His first books took place in the Revelation Space universe: Revelation Space (2000), British Science Fiction Award winner Chasm City (2001), Redemption Ark (2002), novella Turquoise Days (2002), and Absolution Gap (2003). Standalone novels include Century Rain (2004), Pushing Ice (2005), The Prefect (2007), House of Suns (2008), and Terminal World (2010). His new Poseidon’s Children trilogy will begin with the forthcoming Blue Remembered Earth (2011). In 2009, he signed a £1 million deal with Gollancz to write ten books in ten years.
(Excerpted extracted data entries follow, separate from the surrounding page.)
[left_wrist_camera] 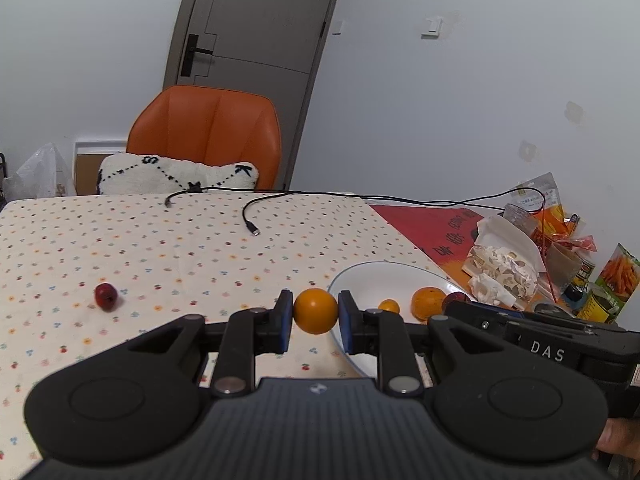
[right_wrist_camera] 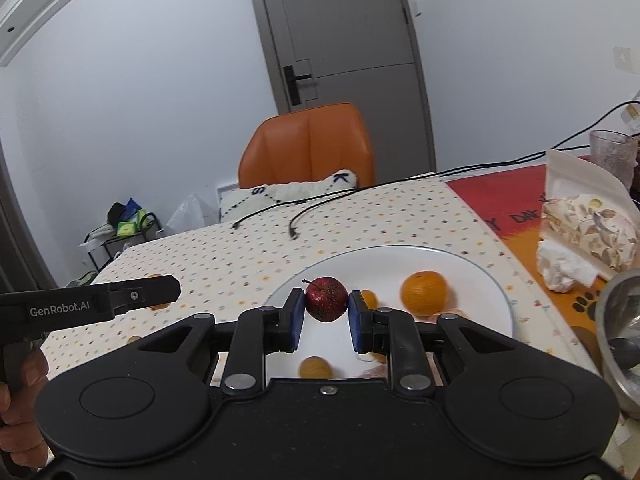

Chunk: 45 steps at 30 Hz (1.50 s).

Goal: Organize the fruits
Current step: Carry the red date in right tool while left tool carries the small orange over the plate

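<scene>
My left gripper (left_wrist_camera: pixel 315 300) is shut on a round orange fruit (left_wrist_camera: pixel 315 314), held just left of the white plate (left_wrist_camera: pixel 384 270). A small red fruit (left_wrist_camera: pixel 106 297) lies on the dotted tablecloth to the left. My right gripper (right_wrist_camera: pixel 327 292) is shut on a dark red fruit (right_wrist_camera: pixel 327 304) with a stem, over the white plate (right_wrist_camera: pixel 400 252). On the plate rest a mandarin (right_wrist_camera: pixel 424 294) and a small orange fruit (right_wrist_camera: pixel 315 368). Another small one (right_wrist_camera: pixel 369 298) is half hidden behind the right pad. The left gripper's body (right_wrist_camera: pixel 100 300) reaches in from the left.
Two black cables (left_wrist_camera: pixel 250 216) lie across the far side of the table. Snack bags and a tissue-wrapped bundle (left_wrist_camera: pixel 500 268) crowd the right edge. A metal bowl (right_wrist_camera: pixel 624 340) and a glass cup (right_wrist_camera: pixel 612 156) stand right of the plate. An orange chair (left_wrist_camera: pixel 208 132) is behind.
</scene>
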Motion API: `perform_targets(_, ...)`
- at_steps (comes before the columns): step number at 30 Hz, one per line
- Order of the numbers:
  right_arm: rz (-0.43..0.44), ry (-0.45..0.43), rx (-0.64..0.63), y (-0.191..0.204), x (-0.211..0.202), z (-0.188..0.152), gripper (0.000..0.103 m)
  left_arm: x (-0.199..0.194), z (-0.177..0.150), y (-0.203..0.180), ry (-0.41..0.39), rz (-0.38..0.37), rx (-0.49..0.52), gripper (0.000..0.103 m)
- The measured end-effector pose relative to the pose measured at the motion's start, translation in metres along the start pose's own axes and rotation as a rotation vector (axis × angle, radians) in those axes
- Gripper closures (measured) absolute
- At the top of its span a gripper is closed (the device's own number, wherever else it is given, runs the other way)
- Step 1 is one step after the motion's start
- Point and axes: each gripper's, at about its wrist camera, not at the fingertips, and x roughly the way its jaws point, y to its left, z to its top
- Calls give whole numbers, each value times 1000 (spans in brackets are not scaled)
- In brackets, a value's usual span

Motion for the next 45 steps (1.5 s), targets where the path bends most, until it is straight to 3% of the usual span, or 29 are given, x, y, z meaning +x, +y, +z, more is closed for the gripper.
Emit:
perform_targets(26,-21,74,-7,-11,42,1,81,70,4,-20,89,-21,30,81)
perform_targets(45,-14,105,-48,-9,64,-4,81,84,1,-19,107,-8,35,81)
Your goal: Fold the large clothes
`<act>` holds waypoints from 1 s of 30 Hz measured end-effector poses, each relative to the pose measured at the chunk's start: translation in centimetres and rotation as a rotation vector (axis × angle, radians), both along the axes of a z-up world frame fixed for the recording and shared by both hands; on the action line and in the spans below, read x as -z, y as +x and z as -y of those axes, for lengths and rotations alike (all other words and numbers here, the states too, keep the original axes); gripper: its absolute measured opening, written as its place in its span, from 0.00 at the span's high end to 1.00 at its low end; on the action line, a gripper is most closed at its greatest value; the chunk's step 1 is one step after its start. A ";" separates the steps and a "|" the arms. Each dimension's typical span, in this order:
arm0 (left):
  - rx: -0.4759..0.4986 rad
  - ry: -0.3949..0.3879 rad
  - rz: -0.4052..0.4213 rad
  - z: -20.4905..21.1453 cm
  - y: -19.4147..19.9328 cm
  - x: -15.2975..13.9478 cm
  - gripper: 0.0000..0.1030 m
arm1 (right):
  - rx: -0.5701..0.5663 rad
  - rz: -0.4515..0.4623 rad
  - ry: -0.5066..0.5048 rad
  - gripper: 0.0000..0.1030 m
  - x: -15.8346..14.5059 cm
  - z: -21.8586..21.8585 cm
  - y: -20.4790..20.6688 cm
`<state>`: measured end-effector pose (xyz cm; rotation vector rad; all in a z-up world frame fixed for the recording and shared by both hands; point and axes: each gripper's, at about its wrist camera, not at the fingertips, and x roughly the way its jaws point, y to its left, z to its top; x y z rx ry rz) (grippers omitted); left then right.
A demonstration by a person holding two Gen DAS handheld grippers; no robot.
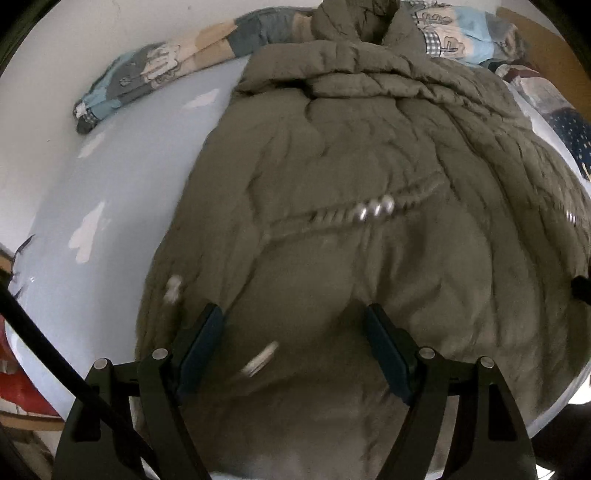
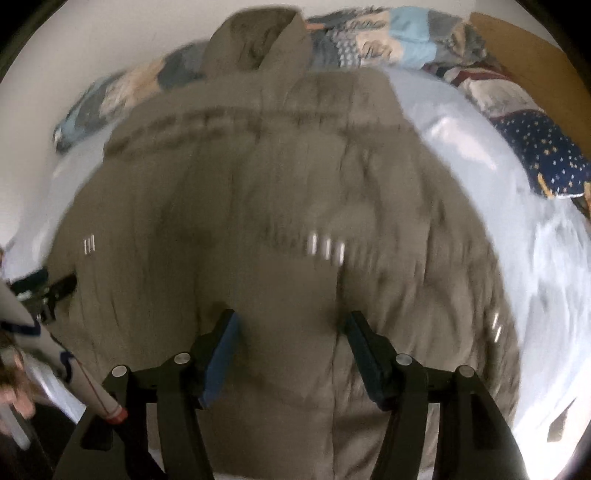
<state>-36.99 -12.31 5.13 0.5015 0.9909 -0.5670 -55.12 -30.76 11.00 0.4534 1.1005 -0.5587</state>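
A large olive padded coat (image 1: 351, 184) lies spread on the pale blue bed sheet (image 1: 122, 177), its hood (image 1: 354, 26) toward the wall and the patchwork quilt (image 1: 155, 70) bunched just beyond it. Both grippers hang above the coat's lower part: the left gripper (image 1: 293, 334) has its fingers spread with nothing between them, and the right gripper (image 2: 290, 339) likewise stands parted and empty over the fabric. This looks like the stage between folds, with the hands travelling toward a fresh hold; the next move likely calls for lowering onto the hem or a side edge of the coat and pinching thick fabric on both sides evenly. The right wrist view is heavily smeared, so seams and snaps there are hard to read. The coat's hem is cut off behind the gripper bodies.
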 end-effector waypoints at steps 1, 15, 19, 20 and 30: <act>0.005 -0.012 0.001 -0.8 -0.5 -0.3 0.24 | -0.002 -0.002 0.002 0.35 0.3 -0.6 -0.9; -0.384 -0.348 -0.312 -16.4 5.0 -1.2 0.21 | 0.467 0.199 0.080 0.27 -3.1 6.8 -17.2; -0.387 -0.414 -0.395 -16.8 4.6 -0.2 0.21 | 0.553 0.213 0.163 0.27 -1.3 8.2 -19.7; -0.372 -0.420 -0.406 -16.5 4.4 -0.1 0.21 | 0.566 0.231 0.194 0.27 -1.0 8.3 -20.1; -0.242 -0.347 -0.340 -13.3 2.4 0.0 0.35 | 0.594 0.322 0.382 0.27 2.4 8.6 -18.6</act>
Reynolds returned to Wales in 2008, and lives there with partner Josette Sanchez, whom he met in The Netherlands in 1991.
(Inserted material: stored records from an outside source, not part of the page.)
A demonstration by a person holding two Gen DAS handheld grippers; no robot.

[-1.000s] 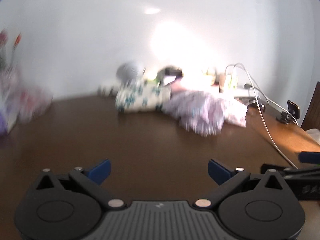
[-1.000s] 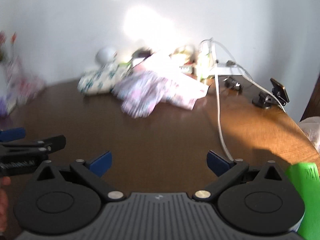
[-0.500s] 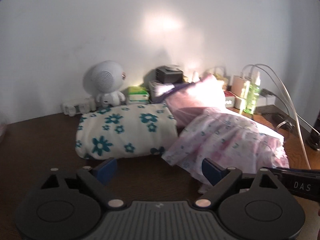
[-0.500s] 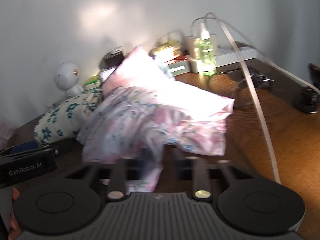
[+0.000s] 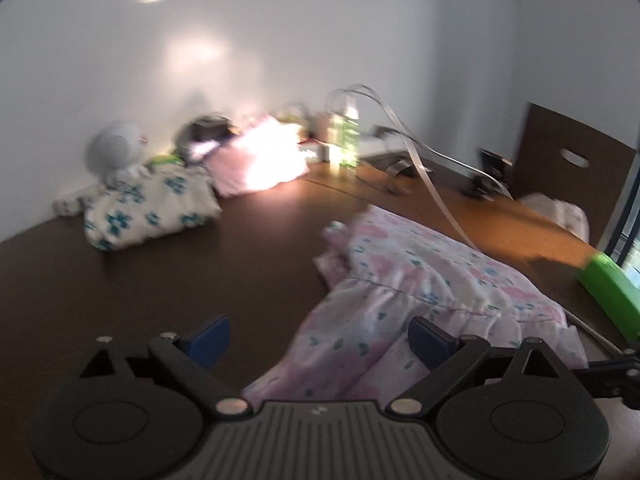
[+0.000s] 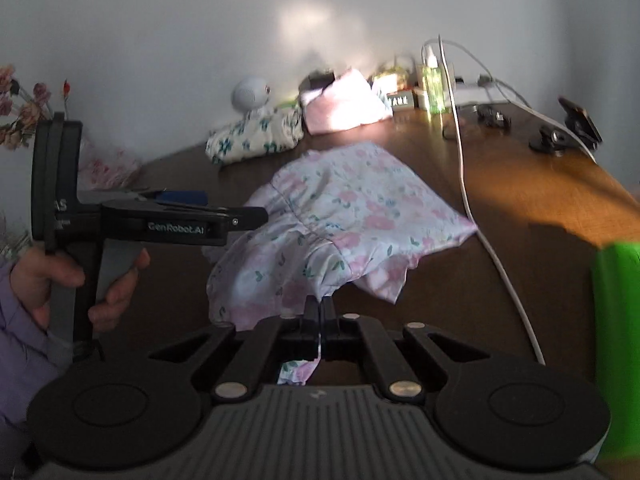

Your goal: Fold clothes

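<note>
Folding barely begun. Two folded bundles (image 6: pixel 256 140) sat by the wall; the floral dress (image 6: pixel 340 216) lay rumpled mid-surface (image 6: pixel 520 208), unfolded. Right gripper (image 6: pixel 319 320) had its fingers clamped on the dress hem. Left gripper (image 5: pixel 316 340) fingers wide and opening, cloth between them ungripped.

Green bottle (image 6: pixel 434 88) (spray, perhaps), white cable (image 6: pixel 466 184).

Dim room, one hard patch of sun; fisheye frames, motion-blurred.
We record glare bleaching the pink folded cloth (image 5: pixel 264 160), a bright reflection on the wall (image 6: pixel 308 20), sunlit tabletop (image 6: pixel 532 196) at right, dark vignetted corners, soft detail throughout.
</note>
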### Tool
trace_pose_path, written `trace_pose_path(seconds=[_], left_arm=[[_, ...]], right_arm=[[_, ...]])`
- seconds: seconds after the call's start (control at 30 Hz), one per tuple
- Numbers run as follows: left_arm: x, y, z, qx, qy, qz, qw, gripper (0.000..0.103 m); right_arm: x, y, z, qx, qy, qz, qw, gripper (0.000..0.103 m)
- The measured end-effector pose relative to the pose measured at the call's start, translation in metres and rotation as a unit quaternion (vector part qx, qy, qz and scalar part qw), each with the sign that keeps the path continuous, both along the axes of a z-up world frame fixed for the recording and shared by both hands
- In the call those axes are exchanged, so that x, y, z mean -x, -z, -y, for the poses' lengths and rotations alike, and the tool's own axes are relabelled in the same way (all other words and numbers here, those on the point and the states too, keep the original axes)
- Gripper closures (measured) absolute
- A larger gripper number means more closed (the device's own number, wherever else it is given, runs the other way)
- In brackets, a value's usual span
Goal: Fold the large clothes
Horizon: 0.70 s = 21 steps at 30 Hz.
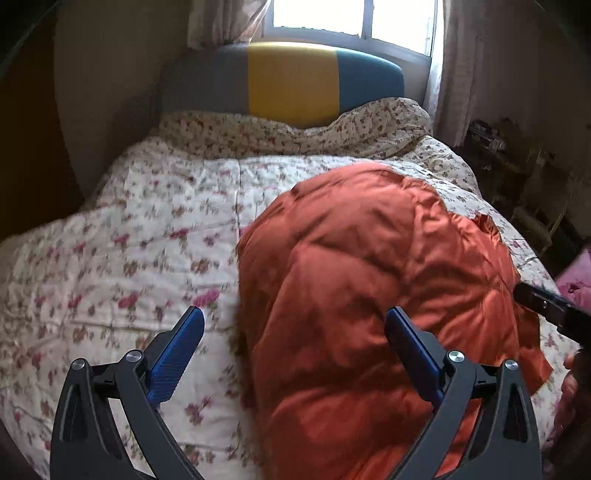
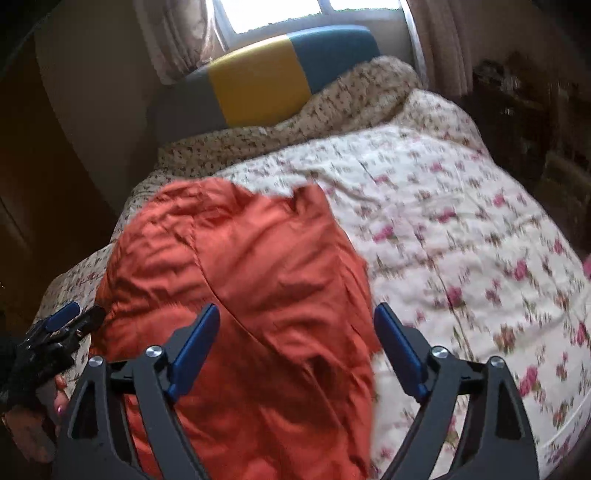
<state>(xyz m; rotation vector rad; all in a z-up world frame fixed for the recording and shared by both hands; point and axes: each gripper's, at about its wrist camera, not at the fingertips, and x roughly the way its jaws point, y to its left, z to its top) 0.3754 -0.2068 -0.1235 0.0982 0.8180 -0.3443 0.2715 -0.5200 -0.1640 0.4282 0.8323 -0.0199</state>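
Bedroom, fold in progress.

Rust-orange quilted satin garment (image 1: 369,295): lies in a rumpled heap on the bed, directly ahead of and beneath both claws. No part of it is gripped.

Left claw (image 1: 295,325): black frame, blue ribbed pads, jaws spread wide, nothing held. Its right pad (image 1: 410,350) hangs over the garment's near edge; its left pad over bare quilt.

Right claw (image 2: 297,325): same build, jaws wide apart, nothing between them. The garment fills the space below and to its left; the quilt lies to its right.

Cream floral-print quilt (image 1: 147,240): covers the bed under the garment.

Grey, yellow and teal padded headboard (image 1: 291,81): far beyond both claws, below a bright window (image 1: 321,18).
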Motion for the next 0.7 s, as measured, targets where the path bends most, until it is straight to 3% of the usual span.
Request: trace_pose_path(seconds=[0.13, 0.23, 0.37, 0.5, 0.6, 0.63, 0.7], left_arm=[[-0.009, 0.013, -0.02, 0.048, 0.016, -0.076, 0.9958, 0.005], [-0.011, 0.022, -0.027, 0.069, 0.031, -0.113, 0.9907, 0.005], [-0.006, 0.031, -0.027, 0.077, 0.048, -0.131, 0.9873, 0.003], [-0.003, 0.036, -0.025, 0.091, 0.062, -0.149, 0.9827, 0.003], [0.0, 0.041, -0.017, 0.108, 0.081, -0.161, 0.9776, 0.005], [0.0, 0.042, -0.015, 0.112, 0.085, -0.161, 0.9768, 0.011], [0.006, 0.039, -0.008, 0.1, 0.078, -0.142, 0.9816, 0.015]], right_arm=[[0.001, 0.018, 0.01, -0.034, -0.012, -0.037, 0.999, 0.011], [-0.003, 0.033, 0.016, -0.096, -0.032, -0.056, 0.993, 0.01], [-0.013, 0.061, 0.027, -0.196, -0.039, -0.093, 0.975, 0.008], [-0.016, 0.064, 0.024, -0.201, -0.053, -0.091, 0.974, 0.008], [-0.017, 0.07, 0.024, -0.242, -0.066, -0.08, 0.965, 0.023], [-0.016, 0.071, 0.025, -0.258, -0.07, -0.073, 0.961, 0.034], [-0.015, 0.071, 0.025, -0.272, -0.079, -0.064, 0.957, 0.045]])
Website: Alastair Reynolds
“My most recently published novel, Terminal World, was partly born out of a frustration with steampunk. I like the aesthetic of clanking, steam-driven machinery, but a couple of years ago I read a book on the history of the airship, and one of the things I took away from that was the fact that airships were a good idea for about 20 years: they existed in a niche period where we could build petrol engines powerful enough to move airships but still too heavy to be used in airplanes. Although they look very nice, poetic, and romantic, airships couldn’t carry much and they were very cumbersome to operate. In the real world, they had no military applications once the biplane was invented.
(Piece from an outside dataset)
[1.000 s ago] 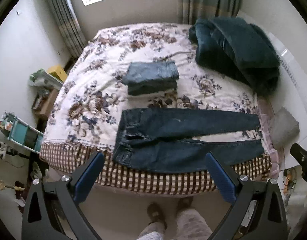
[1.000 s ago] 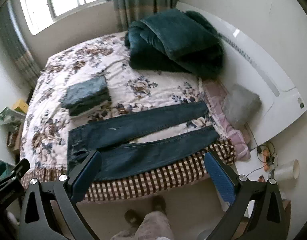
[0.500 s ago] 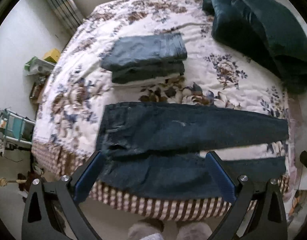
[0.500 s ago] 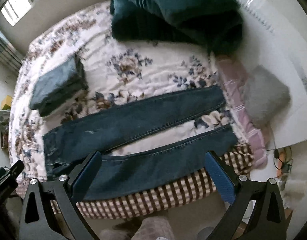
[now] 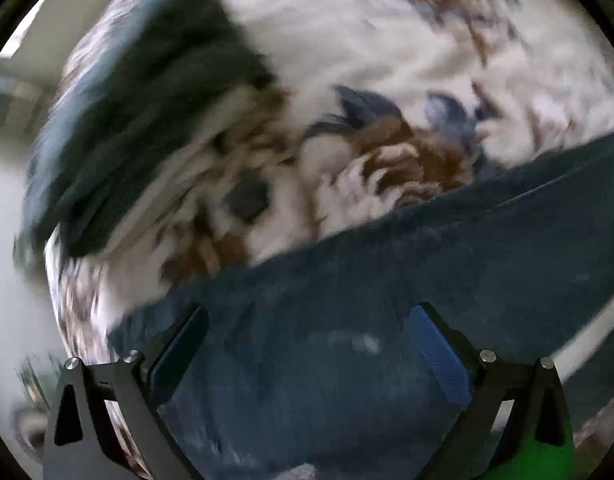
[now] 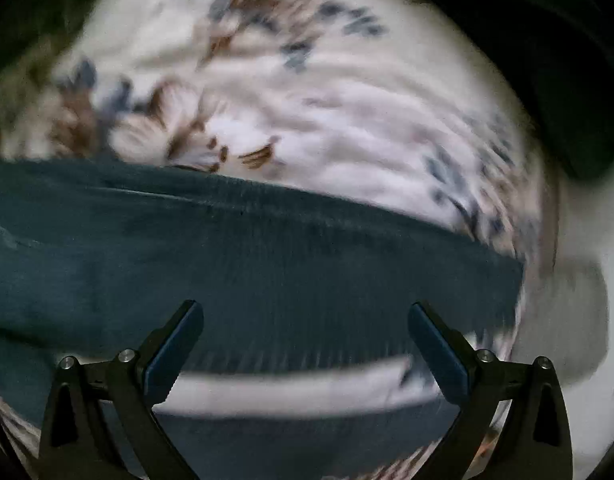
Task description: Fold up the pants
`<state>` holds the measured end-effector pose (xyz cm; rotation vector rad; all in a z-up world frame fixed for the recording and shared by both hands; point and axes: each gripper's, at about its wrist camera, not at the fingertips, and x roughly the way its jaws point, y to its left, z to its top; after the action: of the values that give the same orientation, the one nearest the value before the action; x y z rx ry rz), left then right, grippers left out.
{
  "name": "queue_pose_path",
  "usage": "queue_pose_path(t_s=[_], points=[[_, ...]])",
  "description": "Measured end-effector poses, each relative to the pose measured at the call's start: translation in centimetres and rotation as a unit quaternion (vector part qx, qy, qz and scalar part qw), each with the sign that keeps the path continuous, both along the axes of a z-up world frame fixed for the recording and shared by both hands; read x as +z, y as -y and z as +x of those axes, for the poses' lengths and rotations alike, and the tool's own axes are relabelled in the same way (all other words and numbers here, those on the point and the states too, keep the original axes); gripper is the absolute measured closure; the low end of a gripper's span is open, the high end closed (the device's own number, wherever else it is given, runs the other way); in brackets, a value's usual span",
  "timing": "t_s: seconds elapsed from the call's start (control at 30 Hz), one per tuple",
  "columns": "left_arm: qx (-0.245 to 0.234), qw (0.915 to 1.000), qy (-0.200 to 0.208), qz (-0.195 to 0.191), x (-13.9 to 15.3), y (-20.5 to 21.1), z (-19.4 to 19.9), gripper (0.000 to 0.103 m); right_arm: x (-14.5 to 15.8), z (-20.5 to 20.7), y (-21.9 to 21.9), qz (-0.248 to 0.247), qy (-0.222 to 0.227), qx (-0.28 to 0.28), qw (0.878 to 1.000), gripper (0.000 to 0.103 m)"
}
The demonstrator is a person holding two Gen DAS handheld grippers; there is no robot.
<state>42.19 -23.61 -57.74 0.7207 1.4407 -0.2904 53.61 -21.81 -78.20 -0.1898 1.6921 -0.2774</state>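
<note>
Bedspread (image 5: 387,60), floral, fills both blurred views. Dark pants (image 5: 347,280) lie flat across it, legs apart. Folded jeans stack (image 5: 139,120) beyond the waist end. Left gripper (image 5: 307,344) spread wide above waist; right gripper (image 6: 305,340) spread above far leg.

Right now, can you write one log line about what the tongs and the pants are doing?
left tongs: open, above pants | right tongs: open, above pants leg | pants: flat on floral bedspread, unfolded | view: blurred
</note>
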Motion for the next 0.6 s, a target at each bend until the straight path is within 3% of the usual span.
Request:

“In steampunk, you get this situation where we kind of jam at Victorian-level technology. Why would that happen? So I started to think about what it would actually take, in a science fiction context, for a society to get stuck at a certain technological level. In Terminal World, even though people knew there might be technology beyond what they were using, they couldn’t do anything about it, because of the Zones which limit them to a certain level of technology. (Of course, there are echoes of Vernor Vinge there.) I thought I’d have some fun crossing from one technology to the other, particularly if things break down and don’t fix themselves again.”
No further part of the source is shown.